WORK TASK: When you reach the line that contains "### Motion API" in the data below, start reproducing lines exactly, and stop after the line that contains "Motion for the".

..............................

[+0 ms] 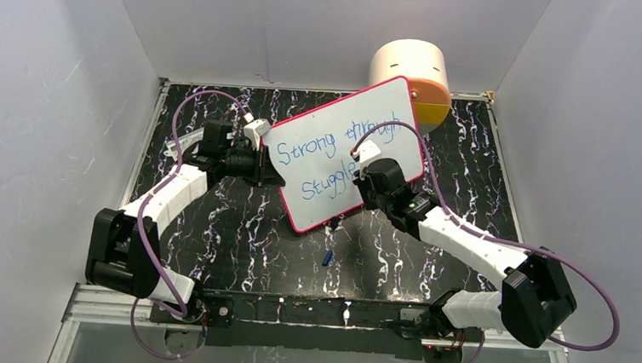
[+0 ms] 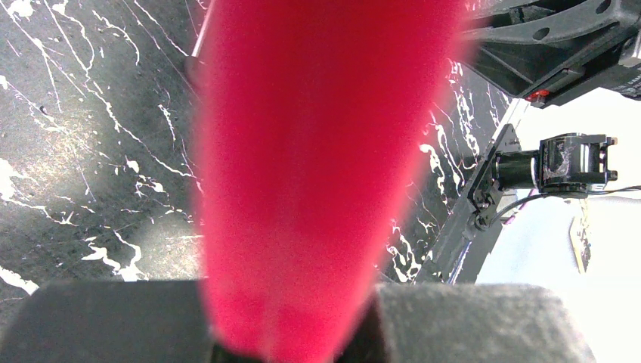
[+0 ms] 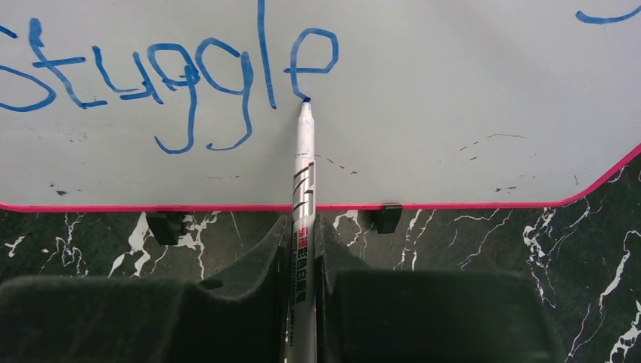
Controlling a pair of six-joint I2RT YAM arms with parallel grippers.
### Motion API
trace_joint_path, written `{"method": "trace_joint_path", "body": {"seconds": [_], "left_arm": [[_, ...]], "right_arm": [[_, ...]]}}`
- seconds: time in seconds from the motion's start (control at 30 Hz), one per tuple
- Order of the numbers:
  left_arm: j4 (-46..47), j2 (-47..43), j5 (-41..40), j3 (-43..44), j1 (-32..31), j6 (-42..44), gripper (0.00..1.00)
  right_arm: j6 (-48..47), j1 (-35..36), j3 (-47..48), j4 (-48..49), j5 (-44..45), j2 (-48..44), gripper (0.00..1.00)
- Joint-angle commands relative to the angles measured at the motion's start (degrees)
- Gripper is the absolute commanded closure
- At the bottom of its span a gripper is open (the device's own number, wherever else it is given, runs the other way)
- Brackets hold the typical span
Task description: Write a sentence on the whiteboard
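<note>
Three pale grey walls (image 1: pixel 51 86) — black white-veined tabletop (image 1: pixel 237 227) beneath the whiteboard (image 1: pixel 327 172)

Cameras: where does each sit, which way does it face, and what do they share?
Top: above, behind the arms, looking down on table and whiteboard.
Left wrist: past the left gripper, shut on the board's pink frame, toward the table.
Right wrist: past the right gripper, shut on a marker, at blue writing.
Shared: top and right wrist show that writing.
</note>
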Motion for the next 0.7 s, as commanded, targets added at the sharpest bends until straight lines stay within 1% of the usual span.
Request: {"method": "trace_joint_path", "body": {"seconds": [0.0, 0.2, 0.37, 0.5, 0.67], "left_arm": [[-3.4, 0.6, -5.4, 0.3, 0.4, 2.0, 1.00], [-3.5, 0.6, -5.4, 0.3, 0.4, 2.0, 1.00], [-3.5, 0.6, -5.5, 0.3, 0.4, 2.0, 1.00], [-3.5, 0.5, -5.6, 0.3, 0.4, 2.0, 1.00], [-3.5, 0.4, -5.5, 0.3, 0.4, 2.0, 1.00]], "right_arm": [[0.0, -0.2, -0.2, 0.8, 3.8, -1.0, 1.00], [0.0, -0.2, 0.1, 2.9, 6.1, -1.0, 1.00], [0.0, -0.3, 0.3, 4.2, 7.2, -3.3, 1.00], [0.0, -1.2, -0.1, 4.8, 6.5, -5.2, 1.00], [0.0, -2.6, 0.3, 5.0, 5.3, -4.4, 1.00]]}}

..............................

ANSWER BELOW:
### Motion API
trace_joint_path, written `{"method": "trace_joint_path", "body": {"seconds": [_], "left_arm": [[_, ...]], "right_arm": [[_, ...]]}}`
- seconds: time in seconds from the motion's start (control at 30 Hz), one per tuple
- Order of the numbers:
  left_arm: j4 (-46..47), j2 (-47..43), j5 (-41..40), j3 (-43..44), j1 (-32..31), j6 (-42..44), gripper (0.00..1.00)
  right_arm: j6 (-48..47), j1 (-35..36), j3 (-47..48), j4 (-48..49), j5 (-44..45), j2 (-48..44), gripper (0.00..1.00)
- Joint-angle commands relative to the angles measured at the motion's start (degrees)
- Gripper is the absolute commanded closure
- At the bottom of its span a gripper is open (the device's own number, wherever else it is given, runs the other way)
- Brackets hold the typical span
Task description: Write a sentence on the whiteboard
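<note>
Three pale grey walls (image 1: pixel 51 86) — black white-veined tabletop (image 1: pixel 237 227) beneath the whiteboard (image 1: pixel 327 172)

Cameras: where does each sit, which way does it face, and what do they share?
Top: above, behind the arms, looking down on table and whiteboard.
Left wrist: past the left gripper, shut on the board's pink frame, toward the table.
Right wrist: past the right gripper, shut on a marker, at blue writing.
Shared: top and right wrist show that writing.
</note>
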Motion for the next 0.7 s, as commanded, targets added at the sharpest bends until straight lines stay within 1% of the usual span.

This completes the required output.